McCain suggests Obama's plan has no chance of making health care more affordable, accessible, efficient and higher in quality. McCain said, "Obama needs a doctor if he thinks that his plan is going to be a healthy addition to the public."
 
Obama said: "Nearly 46 million people are uninsured and many more underinsured. My plan makes the uninsured insured and the underinsured insured enough. So you see McCain is wrong about my plan."
 
According to a recent report, Obama's plan would insure a projected 67 million uninsured people in a decade, while Republican McCain's plan would cover just two million.
 
McCain said, "That report is nonsense because Obama's plan cannot possibly cover that many more millions than my plan covers. All you have to do is look at the hard copy for my plan. The book of my plan must be two thousand pages. Obama's plan book isn't that thick and he is using a larger font."
 
"It's a big book, all right," said Arnold Stingbarrow, president of the Insurance Corporation of America. "But McCain did not mention there are pictures in it. That makes the book thicker. Obama's book is smaller, true, but Obama's book has diagrams. Those things can help."
 
McCain said, "Still, health insurance is clearly a top priority for me.

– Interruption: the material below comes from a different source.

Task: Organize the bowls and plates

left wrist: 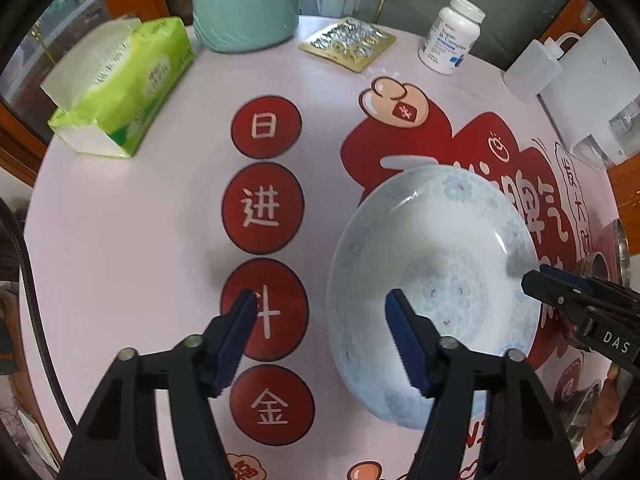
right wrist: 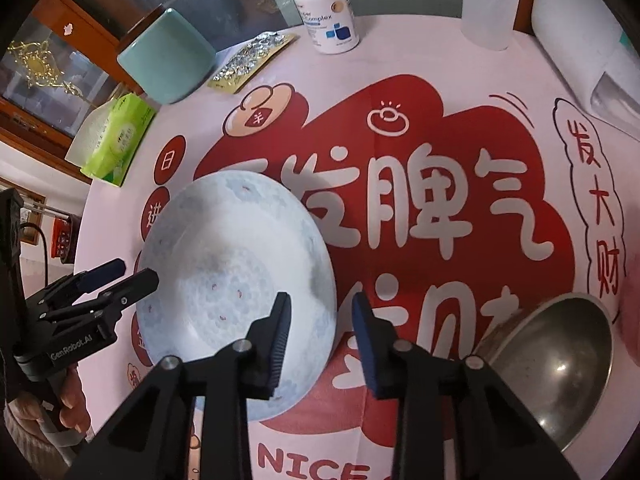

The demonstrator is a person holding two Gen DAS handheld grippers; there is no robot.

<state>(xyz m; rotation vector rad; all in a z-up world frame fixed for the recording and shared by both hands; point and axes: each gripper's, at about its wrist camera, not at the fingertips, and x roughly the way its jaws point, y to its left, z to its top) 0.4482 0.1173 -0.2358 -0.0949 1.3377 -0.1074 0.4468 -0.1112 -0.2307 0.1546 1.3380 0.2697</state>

I have it, so everyone else should have it. I have dental, too. And, two of four of my prescribed medicines are paid for by the policy I have. Everyone should have such a policy and my plan will give it to them. Just read the book of the policy. You can skim through it if you don't want to read it all."
 
Obama's plan book has been given a bad review by some experts because, for one, his page numbers are wrong. A proofreader for Obama's health-plan book admits that the page numbers skip from twenty to sixty but he insists that the text continues without anything missing.
 
Obama said, "Before we turn around there could be 160 million people, or more than 60 percent of the population under 65, who don't have health insurance. I don't know how many people are in this country but 160 million sounds like most of them to me. That's counting kids, too."